Creo que también debo incluir aquí, aunque me pese, una singular profecía que deslizó Rago en otra de sus clases. Hablaba del sistema nervioso y de las investigaciones sobre la inteligencia humana; se había burlado ya un buen rato de los que se afanan en medir de cien modos distintos el cráneo de Einstein y de los tests del cociente intelectual. Declaró luego que los diversos tipos de inteligencia se podían reducir a dos formas principales: la primera de ellas, dijo, es la inteligencia asimilativa, la inteligencia que actúa como una esponja y absorbe de inmediato todo lo que se le ofrece, que avanza confiada y encuentra naturales, evidentes, las relaciones y analogías que otros antes han establecido, que está orientada de acuerdo con el mundo y se siente en su elemento en cualquier dominio del pensamiento.

– A propósito -dijo entonces-: tenemos aquí mismo un buen ejemplo.

Vi con inquietud que miraba hacia mi banco.

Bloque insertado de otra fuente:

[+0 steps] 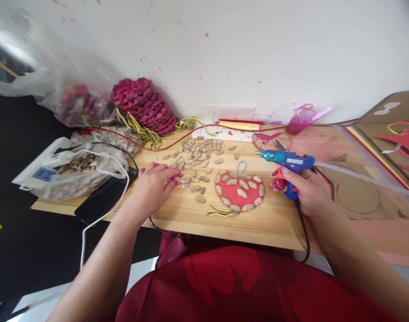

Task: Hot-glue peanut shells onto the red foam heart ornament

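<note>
My right hand [306, 185] is closed round the handle of a blue glue gun [284, 160]. Its nozzle points left, and a long clear glue stick [365, 173] runs out of its back. To the left of the gun lies a red heart-shaped piece [230, 193] with peanuts along its edge, several more inside, a blue loop on top and a yellow-green tassel [222, 212] below. My left hand [157, 185] rests low over the board, fingertips pinched at one end of a peanut [185, 180]. A loose heap of peanuts [199, 152] spreads beyond it.
Stacked magenta peanut pieces [145, 105] stand by the wall. At left are a bag of peanuts [86, 167], a white power strip [40, 167] and a black phone [103, 197]. A pink cup [298, 123], scissors [281, 145] and cardboard [358, 192] lie right. Cords cross the table.
</note>
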The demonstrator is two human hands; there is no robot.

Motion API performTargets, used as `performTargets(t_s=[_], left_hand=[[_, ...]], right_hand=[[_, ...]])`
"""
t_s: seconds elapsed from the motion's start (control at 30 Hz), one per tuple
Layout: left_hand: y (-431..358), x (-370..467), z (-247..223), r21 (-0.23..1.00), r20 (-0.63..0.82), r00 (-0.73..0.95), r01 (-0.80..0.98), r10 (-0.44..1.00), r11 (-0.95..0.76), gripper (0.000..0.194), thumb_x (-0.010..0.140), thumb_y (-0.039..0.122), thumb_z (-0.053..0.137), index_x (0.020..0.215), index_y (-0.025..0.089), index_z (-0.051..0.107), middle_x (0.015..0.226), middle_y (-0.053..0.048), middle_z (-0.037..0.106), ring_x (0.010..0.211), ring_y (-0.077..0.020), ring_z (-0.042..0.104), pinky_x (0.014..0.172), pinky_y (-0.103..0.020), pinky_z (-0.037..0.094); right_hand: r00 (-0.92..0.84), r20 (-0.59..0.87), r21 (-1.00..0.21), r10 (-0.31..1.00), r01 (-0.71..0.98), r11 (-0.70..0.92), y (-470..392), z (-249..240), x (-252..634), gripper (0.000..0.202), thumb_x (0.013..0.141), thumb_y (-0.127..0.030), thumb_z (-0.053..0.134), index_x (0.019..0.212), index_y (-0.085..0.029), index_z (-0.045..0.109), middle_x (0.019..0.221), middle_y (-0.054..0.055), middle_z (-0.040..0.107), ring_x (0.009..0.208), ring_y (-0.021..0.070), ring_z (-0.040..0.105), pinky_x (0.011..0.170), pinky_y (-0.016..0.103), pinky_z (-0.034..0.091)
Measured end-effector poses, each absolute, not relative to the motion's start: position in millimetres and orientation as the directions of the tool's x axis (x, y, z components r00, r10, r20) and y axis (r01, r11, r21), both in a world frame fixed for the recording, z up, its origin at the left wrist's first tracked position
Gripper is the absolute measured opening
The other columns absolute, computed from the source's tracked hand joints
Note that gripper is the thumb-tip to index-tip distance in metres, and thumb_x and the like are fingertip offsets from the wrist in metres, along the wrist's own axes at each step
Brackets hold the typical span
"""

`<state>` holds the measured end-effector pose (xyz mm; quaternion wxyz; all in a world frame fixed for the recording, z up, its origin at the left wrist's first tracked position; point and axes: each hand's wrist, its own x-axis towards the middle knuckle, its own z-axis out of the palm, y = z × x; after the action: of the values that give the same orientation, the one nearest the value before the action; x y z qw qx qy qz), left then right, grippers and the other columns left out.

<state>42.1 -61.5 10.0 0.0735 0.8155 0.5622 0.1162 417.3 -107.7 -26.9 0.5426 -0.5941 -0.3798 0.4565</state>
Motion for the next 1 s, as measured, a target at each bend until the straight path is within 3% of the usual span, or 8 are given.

– Sí, sí: usted, jovencito; no se haga el distraído. ¿No es su nombre acaso el que nos aburre desde el cuadro de honor de nuestra querida institución? ¿No es usted el que termina sus exámenes antes que nadie y le da igual que sean de Literatura o de Química, de Astronomía o de Puericultura? Ahora bien, este tipo de inteligencia se diferencia únicamente en aspectos cuantitativos de las facultades normales de cualquier persona, es sólo una acentuación de la inteligencia común: más rapidez, mayor penetración, más habilidad en las operaciones de análisis y de síntesis. Es la inteligencia de los llamados talentosos, o "capaces", que el mundo conoce por miles. No se ofenda -me dijo, encogiéndose de hombros-; es la inteligencia que mejor se aviene con la vida y es de este tipo también, después de todo, la inteligencia de los grandes sabihondos, de los humaniora. Tiene sólo dos peligros: el aburrimiento y la dispersión. La vanidad la incita a poner el pie en todos los campos y la facilidad excesiva, ya se sabe, acaba por aburrir. Pero salvados esos dos obstáculos, será usted sin duda un hombre exitoso, lo que fuera que eso signifique. En cuanto al otro tipo de inteligencia -dijo- es mucho más raro, más difícil de hallar; es una inteligencia que encuentra extrañas y muchas veces hostiles las ligaduras más comunes de la razón, los argumentos más transitados, lo sabido y comprobado. Nada es para ella "natural", nada asimila sin sentir a la vez cierto rechazo: sí, está escrito, se queja, y sin embargo no es así, no es eso. Y este rechazo es a veces tan agudo, tan paralizante, que esta inteligencia corre el riesgo de pasar por abulia, o por estupidez. Dos peligros también la amenazan, mucho más terribles: la locura y el suicidio. Cómo sobrellevar esa protesta dolorosa contra todo, esa sensación de no estar emparentado con el mundo, esa mirada que no registra sino insuficiencia y debilidad en los lazos que todos los demás encuentran necesarios. Algunos lo consiguen, sin embargo, y entonces el mundo asiste a las revelaciones más prodigiosas y el exiliado de todo enseña a los hombres a mirar de nuevo, a mirar a su modo. Son pocos, muy pocos; la humanidad los acoge otra vez en sus brazos y los llama genios. Los demás, los que quedan en el camino… -murmuró para sí- no encuentran lugar bajo el sol.

Cuatro

Desde la llegada de Roderer se había verificado ampliamente en el sector femenino de nuestra división esa curiosa ley humana según la cual el más retraído se convierte en el más solicitado; el que se aparta de todos, en el que todos buscan. Entre las chicas que se habían fijado en él, hubo una que se enamoró de verdad, con esa pasión sin disimulos, algo penosa de ver, con que suelen amar las chicas sin gracia. Su nombre era Daniela, pero desde primer año la llamábamos Maceta Rossi. Tenía, en efecto, las pantorrillas muy gruesas, unas piernas macizas que parecían no pertenecerle, porque el cuerpo, de la cintura hacia arriba, era más bien flaco. La cara volvía a ser redonda y estaba resguardada por una expresión pudorosa, siempre a punto de sobresaltarse con cualquier palabra grosera; tenía con todo alguna belleza, esa belleza blanda que no sirve demasiado y que como un pobre consuelo suaviza las facciones de las chicas gordas. Para su desgracia estaba prohibido en el Colegio que las mujeres llevaran pantalones y las medias tres cuartos remarcaban aun más su defecto.